The premise of this research is that GoldenGate improves the convergence-dimension and significantly improves the distribution-dimension for all the Cloud Database Platforms that GoldenGate supports. As a result, GoldenGate improves the integration between different databases and significantly reduces database conversion.
Scope of this Research
This research adds the impact of GoldenGate on the Oracle Cloud Database Platform and adds SAP HANA into the earlier research titled “Cloud Database Platform Positioning,” published February, 19th 2021. The research has also been updated with additional changes and feedback from the community.
GoldenGate 101
The explosion of Databases
Databases were originally for systems of record (transactional databases) and analytic systems (data warehouse databases). In the last decade, enterprises have deployed many new databases, such as NoSQL, log, graph databases, and many others. Wikibon would point out that the reason for these database types is the emergence of new data types. Log files have very different characteristics and processing requirements from systems of record. Splunk is a very effective log database.
The increase in data types is continuing. Blockchain, machine learning, and inference data types are the newest, and Wikibon expects this trend to continue developing.

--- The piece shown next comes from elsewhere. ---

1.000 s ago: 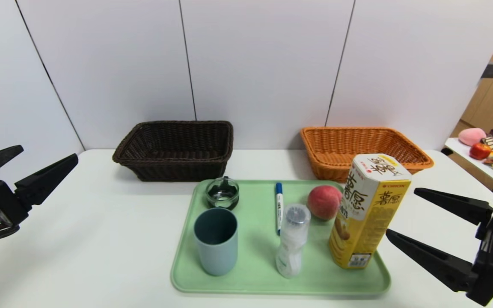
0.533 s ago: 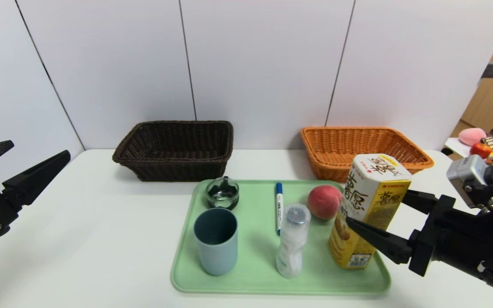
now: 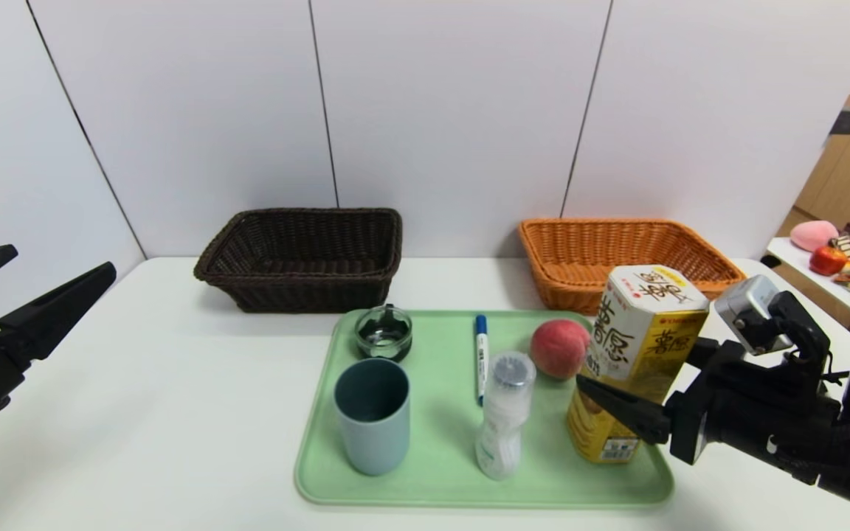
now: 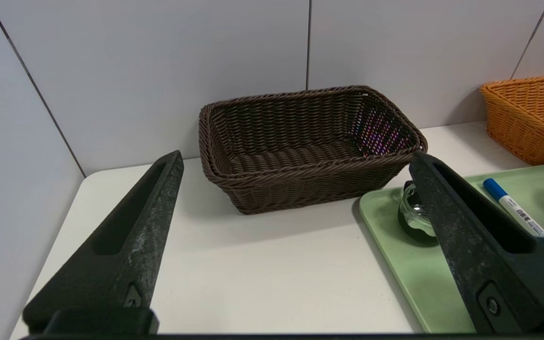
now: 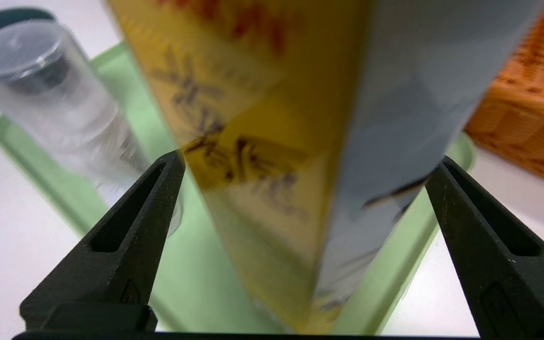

Changing Enterprise Database Strategy
As a result of the increases in data types, most enterprises have business-critical data distributed across the enterprise in heterogeneous databases. However, enterprise system designers are increasingly focusing on simplifying and automating business processes as part of a drive to increase efficiency and flexibility, i.e., digital transformation.
As a result, the system architects, designers, and programmers need to integrate data from different sources and databases in real-time or near-real-time. This is not easy.
Avoiding Database Conversion
The Irish are famous for their humorous reply when asked for directions, “I wouldn’t start from here.” Many database vendors argue that the solution to heterogeneous databases is to convert every database to their database or set of databases.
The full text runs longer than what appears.